< PASTORAL
BLUE FLOWERS
State Forest | Christmas Hills | Tasmania | Australia
Christmas Hills: Blue Flowers | Scott Bennett | 2013 | Digital image | Collection the artist
Artist Statement
Not only the result, but the road to it also, is a part of truth. The investigation of truth must itself be true, true investigation is unfolded truth, the disjuncted members of which unite in the result (Sergei Eisenstein)
I’d spent many hours poring over aerial images of Tasmania, on and off for several years. I was anxious about the visible threat to the diminishing wilderness.
I was astonished, when I chanced one day, to view a forest in negative. Artificial structures stood out, strongly contrasted, in shades of blue, against the silver-white of the wilderness. The dark wilds appeared as pure as snow when inverted.
The scene looked like a stained microscope slide, fluorescing under ultraviolet light (A black light or Wood’s lamp!), the specimen dyed blue to enhance visualisation.

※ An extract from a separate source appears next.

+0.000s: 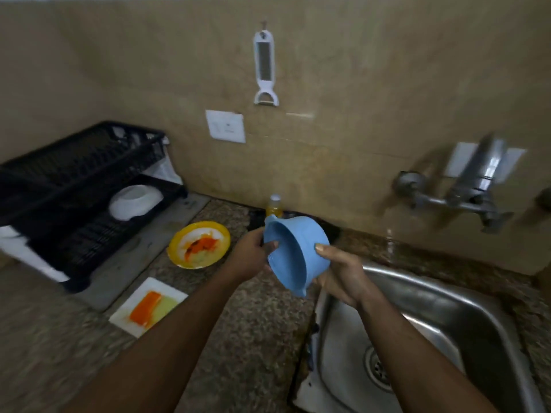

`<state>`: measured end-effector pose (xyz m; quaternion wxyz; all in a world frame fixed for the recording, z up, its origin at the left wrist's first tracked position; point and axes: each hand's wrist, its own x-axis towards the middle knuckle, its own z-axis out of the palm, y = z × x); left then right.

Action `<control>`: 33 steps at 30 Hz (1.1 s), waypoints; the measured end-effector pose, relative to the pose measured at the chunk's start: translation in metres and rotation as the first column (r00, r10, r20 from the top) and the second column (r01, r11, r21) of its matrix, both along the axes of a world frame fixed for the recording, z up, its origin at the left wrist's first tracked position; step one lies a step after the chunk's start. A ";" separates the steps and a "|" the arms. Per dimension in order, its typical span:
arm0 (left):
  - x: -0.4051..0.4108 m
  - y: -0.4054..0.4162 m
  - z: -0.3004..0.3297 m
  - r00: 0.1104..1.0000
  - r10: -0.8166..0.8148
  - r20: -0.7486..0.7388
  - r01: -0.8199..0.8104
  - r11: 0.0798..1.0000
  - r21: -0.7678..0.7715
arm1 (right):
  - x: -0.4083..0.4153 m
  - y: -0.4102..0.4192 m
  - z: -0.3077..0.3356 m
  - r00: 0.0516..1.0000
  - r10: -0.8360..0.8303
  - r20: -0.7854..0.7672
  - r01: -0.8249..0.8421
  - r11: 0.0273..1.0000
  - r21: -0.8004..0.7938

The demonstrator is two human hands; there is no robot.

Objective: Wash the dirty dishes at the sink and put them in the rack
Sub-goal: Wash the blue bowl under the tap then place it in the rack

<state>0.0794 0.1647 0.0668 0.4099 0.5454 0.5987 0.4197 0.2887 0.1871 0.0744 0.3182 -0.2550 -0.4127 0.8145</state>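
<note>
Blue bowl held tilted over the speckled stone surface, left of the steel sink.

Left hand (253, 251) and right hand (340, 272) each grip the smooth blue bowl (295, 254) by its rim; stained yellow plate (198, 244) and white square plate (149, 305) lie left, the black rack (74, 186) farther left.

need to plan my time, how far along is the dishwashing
Done: one white bowl sits in the black rack. In hand: both the left hand and right hand hold a blue bowl beside the sink; it looks clean. Left: a yellow plate and a white square plate, both with orange residue, wait on the counter.
</note>
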 end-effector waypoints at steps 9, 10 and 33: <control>-0.261 -0.045 0.042 0.654 0.427 -0.625 -0.289 0.904 0.316 | -0.252 0.025 0.004 0.985 0.070 0.157 -0.096 0.981 0.167; -0.297 -0.052 0.050 0.526 0.518 -0.675 -0.331 0.855 0.398 | -0.281 0.026 0.003 0.976 0.036 0.214 -0.081 0.975 0.207; -0.505 -0.062 0.064 0.441 -0.009 -0.897 -0.381 0.904 -0.196 | -0.655 0.036 -0.106 0.583 -0.403 0.706 -0.698 0.196 0.689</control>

The Chinoiserie style resembles blue and white porcelain wares (Chinese: 青花; pinyin: qīng-huā; literally “Blue flowers”).
The barcode on the bottom right encodes a URL containing the coordinates of the site on a map, the location of the real place.
The place is Christmas Hills, in north-west Tasmania.
*Aerial image reproduced with kind permission of Geodata Services Branch, Information & Land Services Division, DPIPWE.
“It is myself I mean, in whom I know all the particulars of vice so grafted that, when they shall be opened, black Macbeth will seem as pure as snow, and the poor state esteem him as a lamb, being compared with my confineless harms.” Malcolm (Macbeth: Act 4, Scene 3)
I looked at this image today – now six years later – and thought it was time to invert it (Convert a photographic negative to a positive i.e. to print it!).